• TASK TO COMPLETE:
In the entries below, count every line with the string "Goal". State the count and nothing else.

★ ★ ★ ★

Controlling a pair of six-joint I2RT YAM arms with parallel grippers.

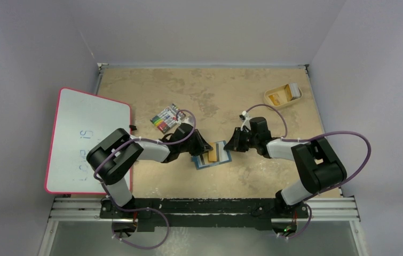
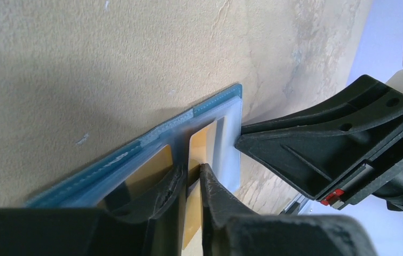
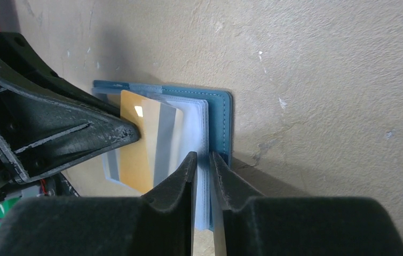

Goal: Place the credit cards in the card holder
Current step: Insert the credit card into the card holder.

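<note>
The teal-blue card holder (image 1: 198,163) lies open on the table between the two grippers. My left gripper (image 1: 203,148) is shut on an orange-yellow credit card (image 2: 203,140) with a grey stripe. The card's far end lies over the holder's light-blue pockets (image 2: 230,121). My right gripper (image 1: 233,143) is shut on the holder's right edge, its jaws pinching the clear pocket leaves (image 3: 203,156) beside the teal cover (image 3: 221,121). The card (image 3: 137,140) also shows in the right wrist view, with the left gripper's fingers (image 3: 103,133) at its left side. Another orange card (image 2: 151,170) sits under a pocket.
A shallow tan tray (image 1: 270,101) at the back right holds more orange and whitish cards. A flat pack with multicoloured stripes (image 1: 166,118) lies behind the left gripper. A pink-edged whiteboard (image 1: 87,140) overhangs the table's left side.
</note>
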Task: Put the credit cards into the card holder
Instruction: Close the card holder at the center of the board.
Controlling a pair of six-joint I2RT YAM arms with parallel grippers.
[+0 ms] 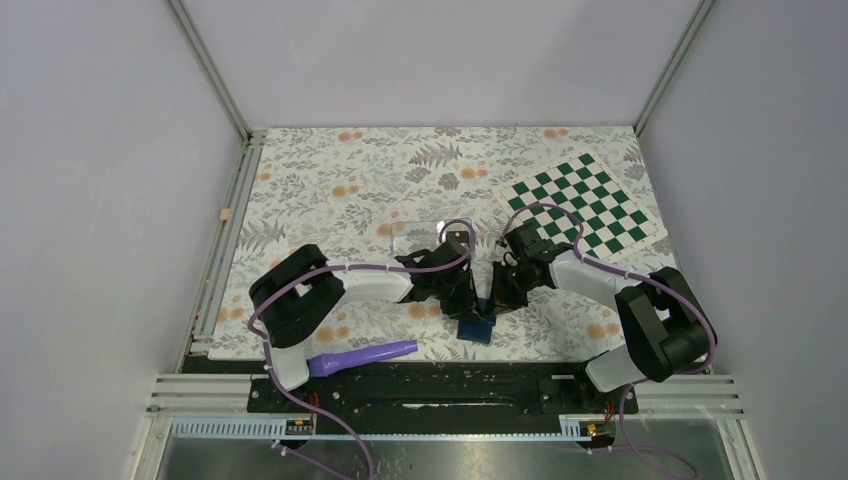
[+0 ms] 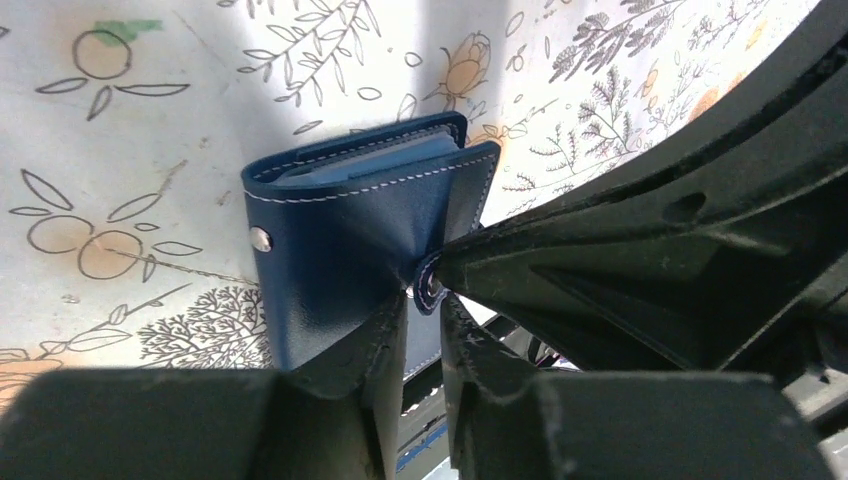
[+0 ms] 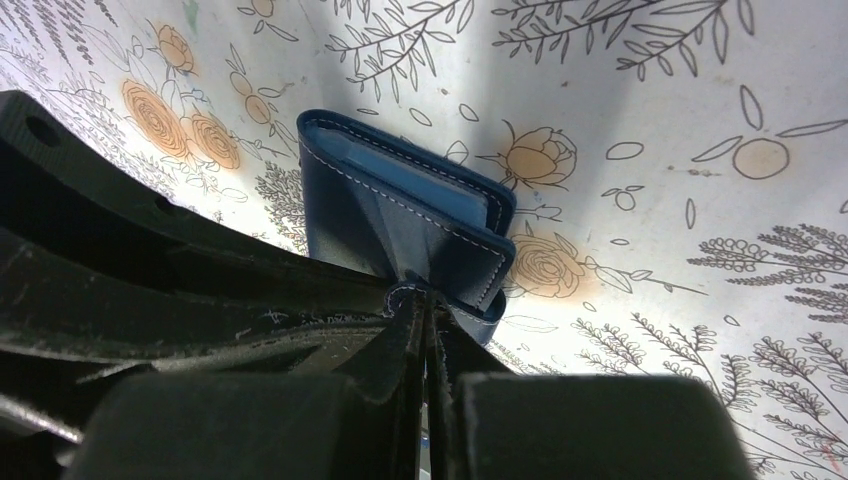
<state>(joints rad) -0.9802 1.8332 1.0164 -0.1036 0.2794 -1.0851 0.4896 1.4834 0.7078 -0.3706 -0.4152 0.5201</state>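
Currently the right gripper [image 3: 425, 300] is pinching its jaws tight together on the snap tab [image 3: 412, 292] of the card holder [image 3: 400, 215], with only a thin seam showing between them. Meeting it from the other side, the left gripper [image 2: 425, 305] is holding its jaws narrow, with a slim gap, and is clamping the lower edge of the same flap just beneath the tab. A strip of blue leather is showing between its two fingers. The navy card holder is sitting folded over between the two tools, its white stitching and lighter blue inner layers facing away from both wrist cameras, and a small metal stud [image 2: 261, 238] is glinting on its outer face. It is lying over the floral cloth [image 1: 330, 190], though the wrist views are not making clear whether it is resting flat or being lifted a little. From above, it is sitting near the front edge of the cloth, about midway across, where the left arm [image 1: 300, 295] and right arm [image 1: 650, 325] are reaching inward and converging. Farther back, a clear plastic box [image 1: 418, 232] is lying just behind the grippers, and a green and white checkerboard [image 1: 585, 205] is lying at the far right. A purple handle-like object [image 1: 365, 357] is lying beside the left arm's base.
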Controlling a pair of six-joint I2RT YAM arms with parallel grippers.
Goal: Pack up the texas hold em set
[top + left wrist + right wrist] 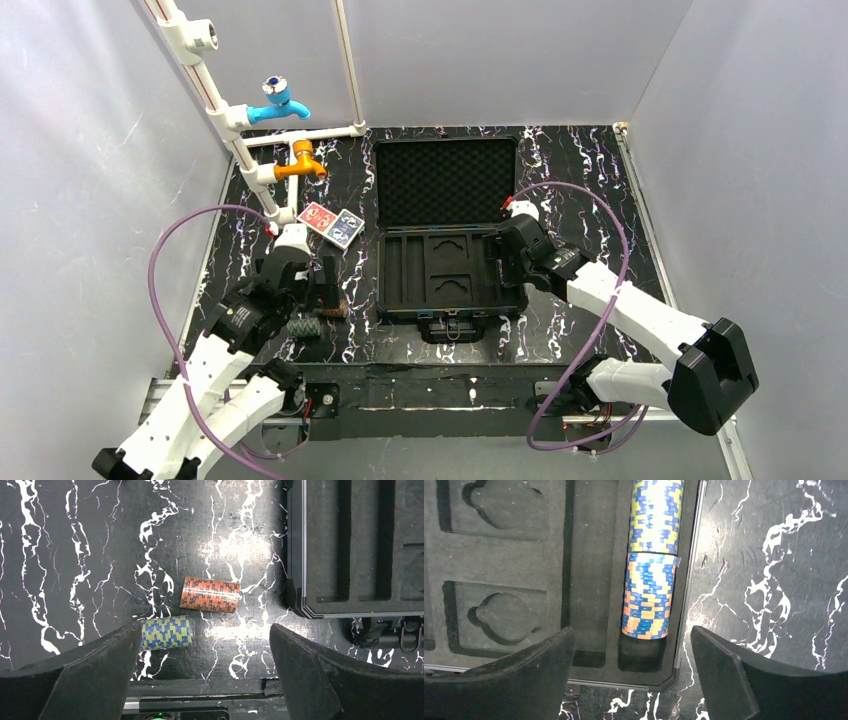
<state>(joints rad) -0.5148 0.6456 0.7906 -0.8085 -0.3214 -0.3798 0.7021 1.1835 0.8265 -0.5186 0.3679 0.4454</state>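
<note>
The black briefcase (398, 300) lies open mid-table, its foam lid (445, 180) standing up behind it. In its rightmost tray slot lie a blue-and-yellow chip roll (656, 515) and a blue-and-orange chip roll (649, 597), end to end. My right gripper (631, 650) hovers open just above the near end of that slot, holding nothing. My left gripper (206, 650) is open above the table left of the case (350, 555). An orange-and-black chip roll (210, 594) and a blue-and-yellow roll (165, 633) lie below it. Red (316, 217) and blue (346, 228) card decks sit farther back.
White pipes with a blue tap (280, 100) and an orange tap (298, 165) stand at the back left. White walls enclose the marbled black table (570, 150). Purple cables (160, 260) loop beside both arms.
</note>
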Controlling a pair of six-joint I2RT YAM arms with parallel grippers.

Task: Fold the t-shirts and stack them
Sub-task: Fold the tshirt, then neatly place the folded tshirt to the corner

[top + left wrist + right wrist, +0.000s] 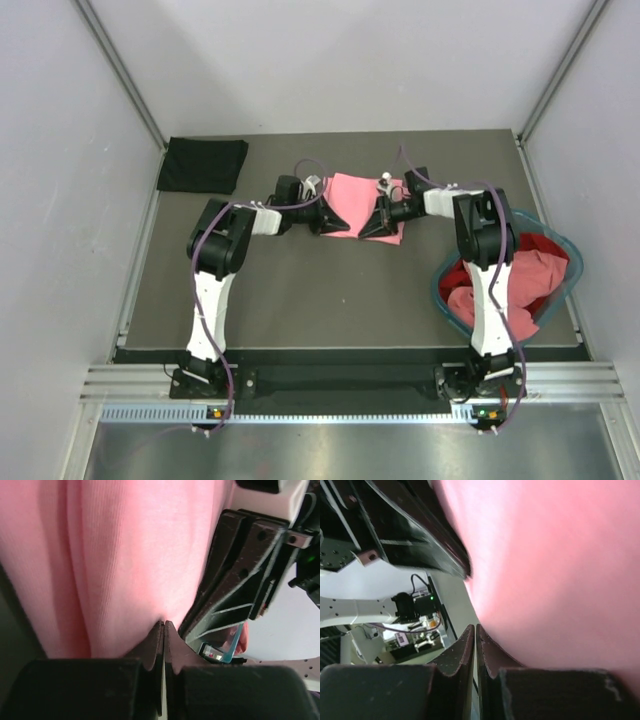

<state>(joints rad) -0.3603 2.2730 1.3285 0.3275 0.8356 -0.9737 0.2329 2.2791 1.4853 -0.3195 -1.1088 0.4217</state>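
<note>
I am mid-fold on the pink shirt (350, 195), which lies on the table (330, 300) just left of the basket (440, 295) and a little farther back. My left pincer (164, 625) is closed tight, with the cloth puckering right into its tips. My right pincer (474, 627) is all but closed on the same shirt's edge (the wrist view there is so close that I see little beyond pink). From above, both sit at the shirt's near edge, close together. I judge the next move is to carry that pinched edge over the rest of the shirt and lay it flat, both arms moving evenly so the cloth does not twist, then let go. The black shirt (203, 165) lies already folded, far left of the basket at the table's back corner, so the pile probably belongs there. The red shirt (545, 248) waits inside the basket, so the job looks less than half done. Left of the basket and nearer my bases, the table is bare cloth-free surface, which leaves room to sweep. The basket's rim crowds my right arm.
</note>
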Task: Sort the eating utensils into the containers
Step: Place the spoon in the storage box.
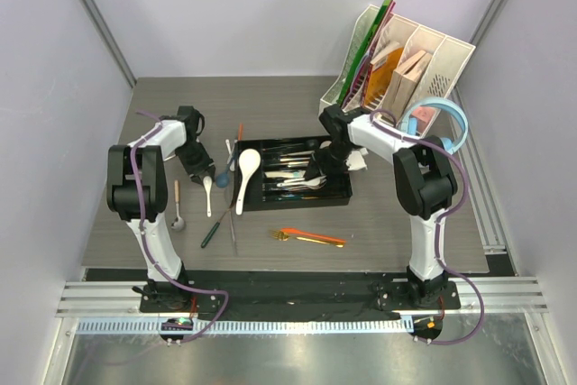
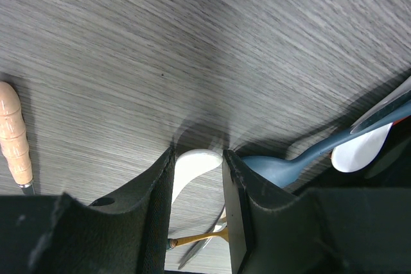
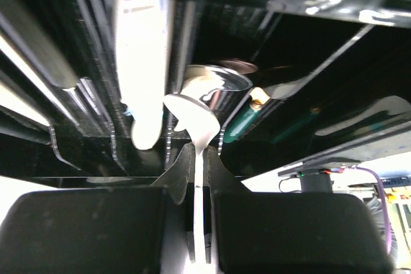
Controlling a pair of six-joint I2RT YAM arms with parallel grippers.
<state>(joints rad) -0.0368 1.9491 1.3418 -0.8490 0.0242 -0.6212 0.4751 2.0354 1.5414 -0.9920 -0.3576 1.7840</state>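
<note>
White ceramic soup spoon point(image 3: 192, 123) hangs pinched in my right gripper point(image 3: 199, 158) above black compartmented plastic tray point(image 1: 297, 206); left gripper point(image 2: 199, 155) clamps second white spoon point(image 2: 191, 172).

Around the shallow black plastic compartment tray point(image 1: 297, 206), the grey wood-grain worktop point(image 1: 270, 105) lies bare at twelve o'clock. At two, a white slotted file organiser point(image 1: 433, 60) and light-blue headphones point(image 1: 460, 119) crowd the corner. Nine o'clock is strewn with a wooden-handled steel spoon point(image 1: 178, 209) and a green-handled utensil point(image 1: 214, 228); six holds orange chopsticks point(image 1: 315, 237) beside what looks like a gold fork point(image 1: 281, 235).
</note>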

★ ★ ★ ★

• ANSWER SPACE:
2